*EXERCISE*. The response should consist of every line below, restated exactly, with no pictures.

+===+

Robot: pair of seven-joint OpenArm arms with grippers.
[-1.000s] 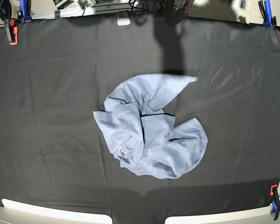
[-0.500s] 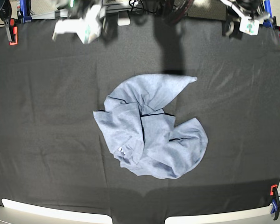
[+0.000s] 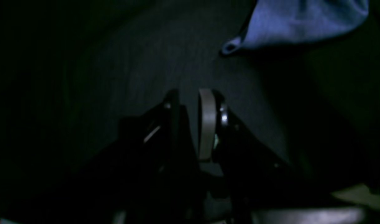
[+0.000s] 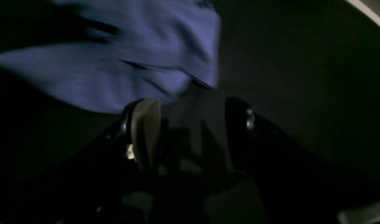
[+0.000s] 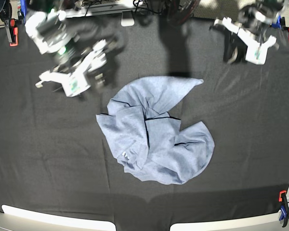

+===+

*SOLUTION*.
Robot: pair of seven-joint OpenArm arms with grippers.
[-1.000s] 
[-0.500s] 
[+0.000s] 
[+0.000s] 
[+0.000s] 

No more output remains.